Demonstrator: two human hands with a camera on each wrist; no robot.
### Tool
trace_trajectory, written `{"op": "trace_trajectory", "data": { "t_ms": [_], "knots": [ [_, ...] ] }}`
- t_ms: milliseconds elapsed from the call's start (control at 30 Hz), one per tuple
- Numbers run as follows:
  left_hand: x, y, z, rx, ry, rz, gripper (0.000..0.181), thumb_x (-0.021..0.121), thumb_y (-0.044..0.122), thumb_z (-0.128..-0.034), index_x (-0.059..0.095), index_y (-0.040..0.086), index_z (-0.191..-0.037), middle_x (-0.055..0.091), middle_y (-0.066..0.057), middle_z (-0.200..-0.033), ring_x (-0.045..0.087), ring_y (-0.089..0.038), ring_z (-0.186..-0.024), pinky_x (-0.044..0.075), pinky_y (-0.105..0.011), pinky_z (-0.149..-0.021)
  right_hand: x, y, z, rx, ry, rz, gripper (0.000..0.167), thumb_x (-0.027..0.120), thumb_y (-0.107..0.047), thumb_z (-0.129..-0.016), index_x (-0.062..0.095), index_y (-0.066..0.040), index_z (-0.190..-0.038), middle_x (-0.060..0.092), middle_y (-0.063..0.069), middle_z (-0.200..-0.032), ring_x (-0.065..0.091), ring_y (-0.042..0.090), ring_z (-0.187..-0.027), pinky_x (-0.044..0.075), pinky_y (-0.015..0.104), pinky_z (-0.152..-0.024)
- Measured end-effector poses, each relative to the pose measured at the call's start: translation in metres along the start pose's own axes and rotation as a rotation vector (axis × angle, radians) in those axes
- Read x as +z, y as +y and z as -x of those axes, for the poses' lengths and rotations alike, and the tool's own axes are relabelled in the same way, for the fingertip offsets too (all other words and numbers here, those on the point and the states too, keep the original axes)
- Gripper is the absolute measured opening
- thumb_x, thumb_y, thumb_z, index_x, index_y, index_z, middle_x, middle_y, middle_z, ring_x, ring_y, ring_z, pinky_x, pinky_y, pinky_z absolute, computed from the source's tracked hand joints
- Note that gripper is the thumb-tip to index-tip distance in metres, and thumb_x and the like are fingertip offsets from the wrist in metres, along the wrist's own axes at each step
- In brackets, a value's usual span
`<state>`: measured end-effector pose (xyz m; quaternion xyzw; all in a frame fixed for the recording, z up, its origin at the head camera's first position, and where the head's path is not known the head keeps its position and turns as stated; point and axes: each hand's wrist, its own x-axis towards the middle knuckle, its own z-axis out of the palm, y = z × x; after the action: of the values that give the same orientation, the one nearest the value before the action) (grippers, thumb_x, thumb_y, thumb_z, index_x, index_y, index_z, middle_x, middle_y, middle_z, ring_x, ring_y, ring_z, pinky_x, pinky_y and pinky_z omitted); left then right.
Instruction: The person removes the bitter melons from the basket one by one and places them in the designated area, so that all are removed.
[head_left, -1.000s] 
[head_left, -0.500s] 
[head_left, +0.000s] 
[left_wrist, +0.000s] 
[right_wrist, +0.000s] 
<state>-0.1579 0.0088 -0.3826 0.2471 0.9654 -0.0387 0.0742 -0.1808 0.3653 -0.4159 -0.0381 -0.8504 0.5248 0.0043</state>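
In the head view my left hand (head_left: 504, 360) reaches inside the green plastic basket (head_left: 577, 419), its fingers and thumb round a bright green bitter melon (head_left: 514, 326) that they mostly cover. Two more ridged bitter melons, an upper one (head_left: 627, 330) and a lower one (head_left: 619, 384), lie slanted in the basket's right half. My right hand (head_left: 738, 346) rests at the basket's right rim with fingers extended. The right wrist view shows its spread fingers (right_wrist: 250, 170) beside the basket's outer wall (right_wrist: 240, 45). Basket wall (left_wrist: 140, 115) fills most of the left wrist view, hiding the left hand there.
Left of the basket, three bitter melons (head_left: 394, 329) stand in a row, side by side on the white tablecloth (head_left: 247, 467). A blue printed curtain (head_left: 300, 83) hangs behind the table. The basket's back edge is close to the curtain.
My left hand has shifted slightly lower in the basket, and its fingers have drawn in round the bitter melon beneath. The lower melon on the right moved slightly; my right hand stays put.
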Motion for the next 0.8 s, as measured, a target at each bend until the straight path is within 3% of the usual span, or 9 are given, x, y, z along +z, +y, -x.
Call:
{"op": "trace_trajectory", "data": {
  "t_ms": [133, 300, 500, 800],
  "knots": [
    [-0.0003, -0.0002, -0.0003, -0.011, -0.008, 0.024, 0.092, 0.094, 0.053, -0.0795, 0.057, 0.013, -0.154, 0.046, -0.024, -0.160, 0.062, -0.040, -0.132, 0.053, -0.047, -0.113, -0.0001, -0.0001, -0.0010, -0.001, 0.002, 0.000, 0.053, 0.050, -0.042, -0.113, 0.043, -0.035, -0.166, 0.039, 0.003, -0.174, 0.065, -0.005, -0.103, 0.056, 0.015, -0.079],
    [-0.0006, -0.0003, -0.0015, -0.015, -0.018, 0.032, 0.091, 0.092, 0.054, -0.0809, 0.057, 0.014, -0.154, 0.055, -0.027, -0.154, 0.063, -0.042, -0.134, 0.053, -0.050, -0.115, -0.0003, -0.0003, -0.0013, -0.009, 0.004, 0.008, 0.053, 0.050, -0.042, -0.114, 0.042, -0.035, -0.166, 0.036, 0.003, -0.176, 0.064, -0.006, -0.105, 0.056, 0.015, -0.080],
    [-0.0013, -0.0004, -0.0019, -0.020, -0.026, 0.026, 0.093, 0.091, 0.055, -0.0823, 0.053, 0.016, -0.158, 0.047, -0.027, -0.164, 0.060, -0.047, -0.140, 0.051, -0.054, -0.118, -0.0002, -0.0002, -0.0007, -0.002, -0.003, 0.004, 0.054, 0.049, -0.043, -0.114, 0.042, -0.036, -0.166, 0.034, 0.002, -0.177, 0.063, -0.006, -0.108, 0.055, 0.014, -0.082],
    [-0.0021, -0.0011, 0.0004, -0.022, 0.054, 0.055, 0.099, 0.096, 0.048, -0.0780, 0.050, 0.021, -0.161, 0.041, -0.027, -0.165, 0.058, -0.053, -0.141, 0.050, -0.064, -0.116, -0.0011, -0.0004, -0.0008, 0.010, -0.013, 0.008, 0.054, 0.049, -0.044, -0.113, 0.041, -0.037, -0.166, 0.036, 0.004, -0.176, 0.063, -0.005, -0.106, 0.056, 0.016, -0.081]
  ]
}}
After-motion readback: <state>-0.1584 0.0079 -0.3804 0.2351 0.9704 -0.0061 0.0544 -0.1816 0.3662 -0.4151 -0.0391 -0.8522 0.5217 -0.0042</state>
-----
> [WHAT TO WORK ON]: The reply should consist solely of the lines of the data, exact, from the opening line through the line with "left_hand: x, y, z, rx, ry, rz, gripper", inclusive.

> [PROBLEM SOLUTION]:
Demonstrator: two human hands with a camera on each wrist; no robot.
### Tool
trace_trajectory, written `{"op": "trace_trajectory", "data": { "t_ms": [_], "knots": [ [_, ...] ] }}`
- t_ms: milliseconds elapsed from the call's start (control at 30 Hz), one per tuple
- Numbers run as follows:
  left_hand: x, y, z, rx, ry, rz, gripper (0.000..0.181), thumb_x (-0.021..0.121), thumb_y (-0.044..0.122), thumb_z (-0.128..-0.034), index_x (-0.059..0.095), index_y (-0.040..0.086), index_z (-0.191..-0.037), middle_x (-0.055..0.091), middle_y (-0.066..0.057), middle_z (-0.200..-0.033), ring_x (-0.045..0.087), ring_y (-0.089..0.038), ring_z (-0.186..-0.024), pinky_x (-0.044..0.075), pinky_y (-0.105..0.011), pinky_z (-0.149..-0.021)

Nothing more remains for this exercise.